Lessons learned: The educational 90/10 proportion is a starting point, not dogma; scaling requires review
Budget-drill reveals problems before production incidents, but only if the team reads the results, not just CI
An intermediate tier can be more effective than simply increasing the frontier tier share
Drill metrics must influence operational policy, not just YAML configuration
Related concepts: budget-drill
tier-budgeting
control_reserve
anti-Goodhart-validation
token_health_trend_5m
Study tips: Go through the material sequentially: first compile (understanding structure), then simulate 45m (failure), then simulate 15m (comparison), then inspect with composite condition. Skipping a step breaks understanding of sensitivity
Keep a workbook with two columns: left — command and script output, right — interpretation ("what this means for my project").

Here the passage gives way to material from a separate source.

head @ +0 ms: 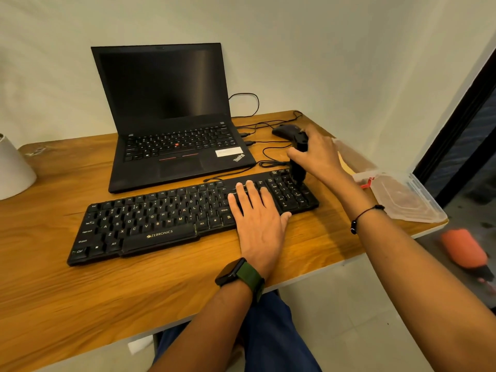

This turns runnable examples into project decisions
Use diff between out/budget_plan.json and outputs/budget_plan.example.json as a diagnostic tool, not just a correctness check. Any deviation is a reason to investigate compile.py logic
For visual learners: draw a flow diagram of 6 phases with two tiers and three exits (frontier, degraded, manual). Mark where exactly SLA thresholds are applied and where the guard token_health_min is located
For auditory learners: speak aloud the composite inspect condition with four metrics, explaining each &&. If you cannot explain why exactly 5 tasks go to frontier — return to the "ranked switching" section
For kinesthetic learners: modify the fail_local_45m.json scenario — change queue from 20 to 40, increase duration to 60 minutes, decrease manual_timeout_sec to 60. Predict the result, then verify with simulate + inspect. An incorrect prediction is a valuable signal to refine understanding
Record in capstone/budget-note.md immediately after each successful run, while context is fresh. Delaying recording leads to loss of nuances between simulated_floor and alert_threshold
Conduct a "paired check" with a colleague: one explains why the entire queue cannot be sent to frontier, the other — invents a counterexample where it seems reasonable. The debate clarifies the boundaries of policy applicability
Additional resources: Examples/budget-keeper/readme.md: Local runnable example with complete scripts compile.py, simulate.py, inspect.py and failure scenarios
Book/part-04-environment.md: Choosing one model in the educational AgentClinic — contrast with production tiered routing
Book/part-14-build-your-own-workflow.md: Project skills and hooks — where routing fits naturally
Book/part-15-agent-replaceability.md: Agent replaceability — prerequisite for switching between tiers
Appendix-d-threshold-calibration.md#d3-tier-budgets-chapter-9: Full calibration track: "Low / Default / High" table for budget, proportions, and manual_timeout_sec
Examples/goodhart-validator/scripts/run validation.py: Runnable analog of anti-Goodhart checks from chapter 10
Book2/examples/budget-keeper/specs/budget network 5m.yaml: Calibration variant for the compressed budget exercise
Summary: Model routing and token budget transforms the static limit into a manageable loop: SDD phases → model tiering → SLA thresholds → ranked switching on failure → anti-Goodhart validation. Cheap local-coder handles routine, expensive frontier-reviewer protects disputed and critical cases. When the cheap tier fails, the key rule: do not automatically send the entire queue to the expensive tier. Runnable examples (compile, simulate, inspect) allow verifying this rule on 15 and 45 minute scenarios, recording results in budget-note.md and linking to the capstone project. Successful completion: four inspect conditions met simultaneously, token_health_min above threshold, guard ready for production, anti-Goodhart gateway blocking metric distortion.